Pour certains, il est important de maintenir une discipline et un conditionnement « comme au travail » afin de rester efficace. « Hors de question que je travaille en jogging ou en pyjama. Je m’astreins tous les jours à me mettre à ma table de travail à 9h30 maximum, douchée, habillée, maquillée. Je garde mon rythme », partage Maria, rédactrice en chef d’un magasine féminin. « Il est important pour moi de rester disciplinée, de manger à des heures régulières comme si j’étais au bureau », poursuit-elle, se trouvant également plus productive et moins fatiguée. De quoi donner des idées aux employeurs pour repenser les modes de travail actuels.

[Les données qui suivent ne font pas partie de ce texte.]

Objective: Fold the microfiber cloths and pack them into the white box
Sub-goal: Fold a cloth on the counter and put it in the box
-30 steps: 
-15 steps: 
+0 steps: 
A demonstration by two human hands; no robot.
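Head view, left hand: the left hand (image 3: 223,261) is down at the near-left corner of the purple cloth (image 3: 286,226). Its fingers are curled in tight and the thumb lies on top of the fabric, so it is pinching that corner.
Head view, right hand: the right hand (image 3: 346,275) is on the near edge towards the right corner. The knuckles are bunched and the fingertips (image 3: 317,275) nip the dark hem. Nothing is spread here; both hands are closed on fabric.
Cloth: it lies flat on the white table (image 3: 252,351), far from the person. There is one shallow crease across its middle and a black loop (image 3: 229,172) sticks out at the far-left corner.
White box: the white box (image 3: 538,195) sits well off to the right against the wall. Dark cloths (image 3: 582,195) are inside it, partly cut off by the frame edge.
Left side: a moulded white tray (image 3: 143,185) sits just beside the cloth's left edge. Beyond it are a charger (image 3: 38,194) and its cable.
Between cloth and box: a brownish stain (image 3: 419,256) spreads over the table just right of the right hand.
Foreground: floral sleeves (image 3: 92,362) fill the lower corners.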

Imane aussi confie se mettre chaque jour en tenue de travail, même à la maison. « Il faut maintenir durant la journée une organisation stricte, ce ne sont pas des vacances. Il est difficile de rester performante à la maison quand on doit assumer ses tâches professionnelles, de mère et d’épouse en même temps. J’essaye de répartir au mieux ma journée entre activité professionnelle, responsabilités personnelles et un temps pour me ressourcer ou faire du sport ».
« Garder le lien social »
« Sur le long terme, ça va être difficile de ne pas avoir de contact social », continue Farid pour qui l’absence de liens directs avec ses collègues de travail est pesante. Pour maintenir l’illusion de la routine au bureau, Assia et ses collègues ont instauré une pause en ligne ensemble. « On se montre nos pyjamas, on rigole un peu pour se rappeler l’ambiance du bureau », plaisante la jeune femme pour qui c’est plus agréable de travailler en tenue de maison.

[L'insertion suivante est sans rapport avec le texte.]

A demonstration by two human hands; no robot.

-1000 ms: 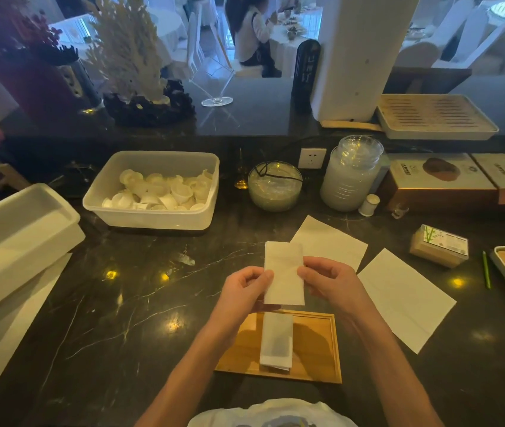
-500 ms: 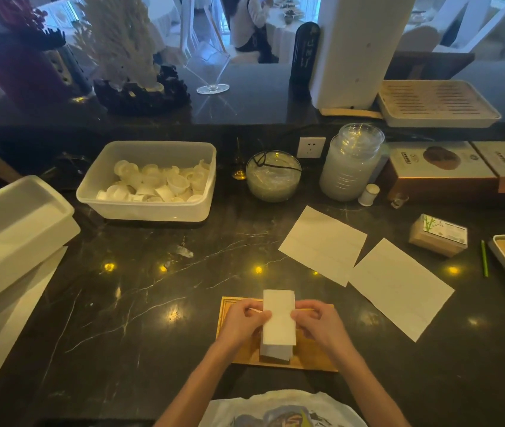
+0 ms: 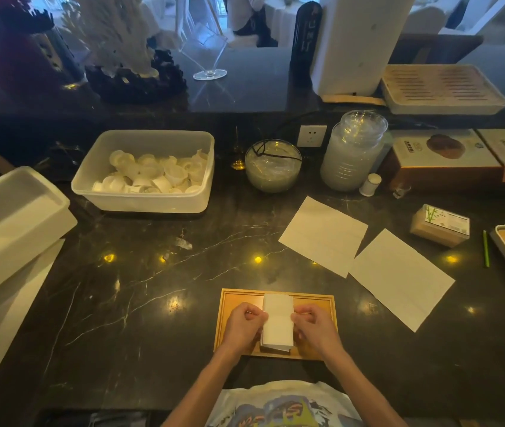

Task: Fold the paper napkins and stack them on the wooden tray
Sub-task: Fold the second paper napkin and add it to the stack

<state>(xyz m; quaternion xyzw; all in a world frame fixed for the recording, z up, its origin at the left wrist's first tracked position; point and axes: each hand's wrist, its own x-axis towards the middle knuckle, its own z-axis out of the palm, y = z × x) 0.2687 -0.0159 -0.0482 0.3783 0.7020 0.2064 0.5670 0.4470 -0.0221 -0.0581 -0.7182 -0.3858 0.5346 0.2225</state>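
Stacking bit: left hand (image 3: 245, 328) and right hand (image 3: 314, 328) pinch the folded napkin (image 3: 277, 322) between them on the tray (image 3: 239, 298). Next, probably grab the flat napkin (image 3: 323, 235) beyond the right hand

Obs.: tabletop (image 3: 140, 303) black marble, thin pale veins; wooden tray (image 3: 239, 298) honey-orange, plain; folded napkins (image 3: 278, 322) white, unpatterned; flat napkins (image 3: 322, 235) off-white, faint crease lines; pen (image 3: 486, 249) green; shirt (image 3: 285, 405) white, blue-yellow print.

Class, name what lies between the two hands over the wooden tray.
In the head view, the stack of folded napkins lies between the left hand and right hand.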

Lire aussi : Coronavirus: Société Générale Maroc contribue à hauteur de 110 MDH au Fonds spécial
Le confinement est également une belle occasion de passer plus de temps avec ses proches. « Jusqu’à présent, je n’avais jamais eu le temps de prendre le petit-déjeuner en famille, même le weekend », avoue Imane. « Maintenant, on a plus d’échanges, on se découvre davantage ». Maria aussi a lancé un rituel avec ses amis, « chaque soir, on fait un petit Facetime » pour garder le contact. « Moi qui ne vais jamais sur Facebook, je m’autorise des publications ces derniers jours, cela m’a même permis de renouer avec des gens que j’avais perdu de vue », ajoute-t-elle.
« Sortir, c’est bénéfique mais ça comporte aussi une sorte de fuite en avant. Notre vie est encombrée de beaucoup de choses et finalement, on s’en passe bien. Là, on se recentre sur nous-mêmes. Le confinement n’est pas facile dans l’absolu, surtout quand les conditions de promiscuité ne le permettent pas beaucoup. Mais c’est l’occasion aussi de prendre le temps de se ressourcer, faire sa prière à l’heure, lire un peu de Coran…et se rappeler qu’il s’agit d’une responsabilité citoyenne. Dans mon petit coin, je contribue à un effort national plus grand », conclue Imane, optimiste.
Pour rappel, le Maroc enregistre actuellement 86 cas confirmés de personnes atteintes du coronavirus. Le ministère de l’Intérieur a déclaré jeudi l’état d’urgence sanitaire, et restreint, à partir du vendredi 20 mars à 18H, la circulation sur l’ensemble du territoire.